__Task to carry out__: A single stretch of the material below is to be transcribed exactly, starting at the line with "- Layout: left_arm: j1" and ending after the line with "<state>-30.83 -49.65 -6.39".

▬▬▬▬▬▬

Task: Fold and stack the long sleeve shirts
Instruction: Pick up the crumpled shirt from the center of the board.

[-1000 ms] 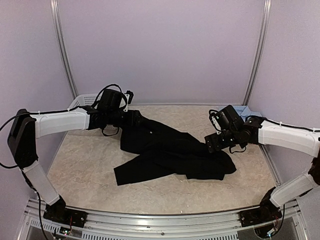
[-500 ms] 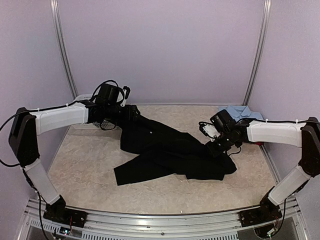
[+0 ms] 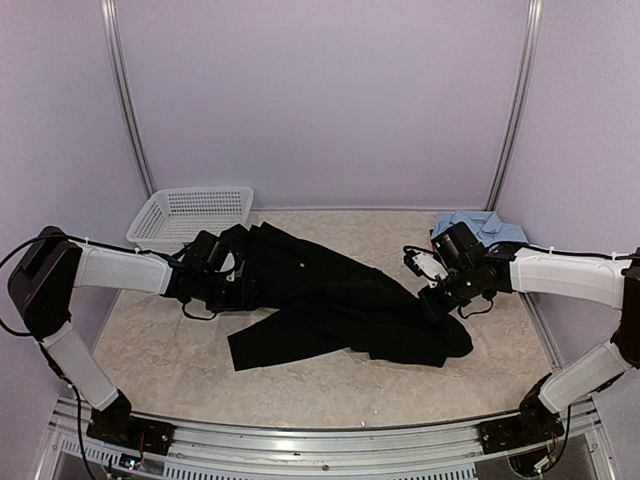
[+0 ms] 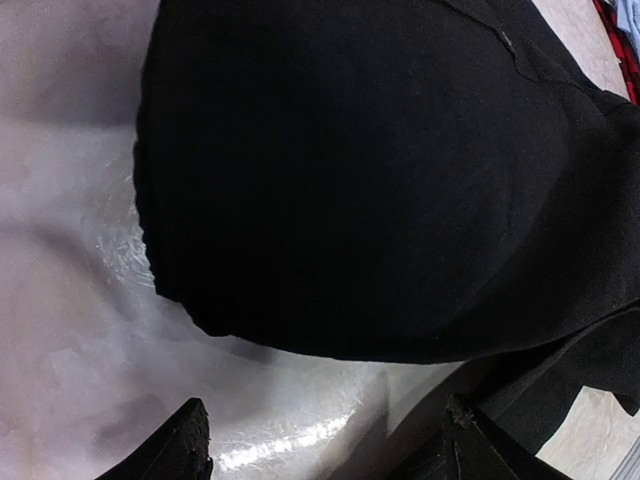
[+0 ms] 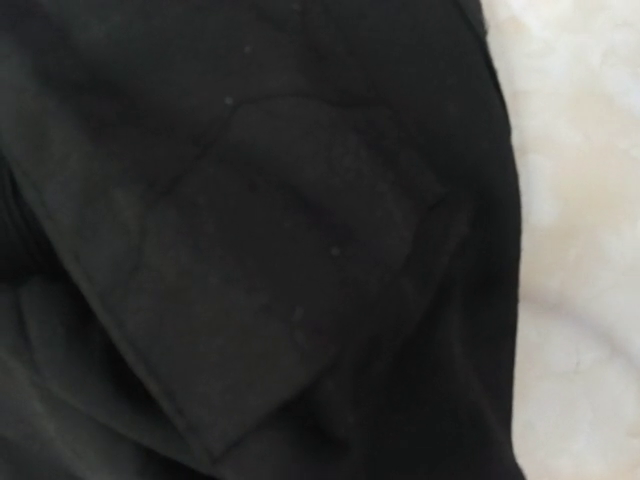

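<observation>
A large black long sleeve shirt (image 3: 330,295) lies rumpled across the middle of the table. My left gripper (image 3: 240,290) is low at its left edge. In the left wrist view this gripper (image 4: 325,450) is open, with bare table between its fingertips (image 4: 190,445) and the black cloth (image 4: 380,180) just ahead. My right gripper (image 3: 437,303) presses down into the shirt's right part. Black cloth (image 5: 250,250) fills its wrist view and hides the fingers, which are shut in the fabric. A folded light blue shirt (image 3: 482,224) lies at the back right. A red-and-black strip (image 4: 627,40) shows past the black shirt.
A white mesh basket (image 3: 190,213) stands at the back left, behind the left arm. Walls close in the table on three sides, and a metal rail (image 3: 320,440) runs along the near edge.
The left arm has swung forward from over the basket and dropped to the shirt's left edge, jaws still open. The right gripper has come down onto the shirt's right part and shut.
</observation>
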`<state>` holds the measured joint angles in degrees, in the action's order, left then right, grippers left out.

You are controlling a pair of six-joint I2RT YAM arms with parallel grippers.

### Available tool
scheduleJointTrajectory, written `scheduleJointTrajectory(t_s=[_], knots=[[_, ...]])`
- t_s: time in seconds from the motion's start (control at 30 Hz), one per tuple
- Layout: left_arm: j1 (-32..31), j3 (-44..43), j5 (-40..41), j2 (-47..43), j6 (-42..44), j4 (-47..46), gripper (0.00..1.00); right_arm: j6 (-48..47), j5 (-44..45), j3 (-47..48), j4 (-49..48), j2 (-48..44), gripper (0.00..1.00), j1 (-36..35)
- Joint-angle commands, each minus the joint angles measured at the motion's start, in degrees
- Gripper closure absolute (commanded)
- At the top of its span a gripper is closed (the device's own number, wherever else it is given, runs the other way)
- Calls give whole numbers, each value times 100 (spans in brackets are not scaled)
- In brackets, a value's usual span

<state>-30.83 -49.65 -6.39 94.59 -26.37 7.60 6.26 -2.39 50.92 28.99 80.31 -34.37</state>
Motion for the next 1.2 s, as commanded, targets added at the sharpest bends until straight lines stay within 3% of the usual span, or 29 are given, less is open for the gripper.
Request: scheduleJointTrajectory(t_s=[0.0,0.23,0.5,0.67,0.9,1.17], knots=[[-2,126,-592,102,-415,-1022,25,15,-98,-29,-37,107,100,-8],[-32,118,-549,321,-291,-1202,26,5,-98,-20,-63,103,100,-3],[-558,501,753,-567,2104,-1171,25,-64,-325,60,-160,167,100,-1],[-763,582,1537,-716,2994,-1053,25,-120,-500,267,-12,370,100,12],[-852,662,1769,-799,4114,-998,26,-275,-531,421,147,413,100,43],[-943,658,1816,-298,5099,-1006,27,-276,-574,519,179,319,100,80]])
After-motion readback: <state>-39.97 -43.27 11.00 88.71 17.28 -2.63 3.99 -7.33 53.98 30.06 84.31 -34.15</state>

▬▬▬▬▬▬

__Output for this task__:
- Layout: left_arm: j1 (-32..31), j3 (-44..43), j5 (-40..41), j2 (-47..43), j6 (-42..44), j4 (-47..46), gripper (0.00..1.00); right_arm: j6 (-48..47), j5 (-44..45), j3 (-47..48), j4 (-49..48), j2 (-48..44), gripper (0.00..1.00), j1 (-36..35)
- Joint-angle commands, each minus the joint angles measured at the motion's start, in degrees
- Gripper closure absolute (commanded)
- At the top of its span a gripper is closed (the device's own number, wherever else it is given, runs the other way)
- Calls give whole numbers, each value times 100 (spans in brackets are not scaled)
- In brackets, a value's usual span

<state>-30.83 -49.65 -6.39 94.59 -26.37 7.60 6.26 -2.39 50.92 28.99 80.31 -34.37</state>

The output is now finished.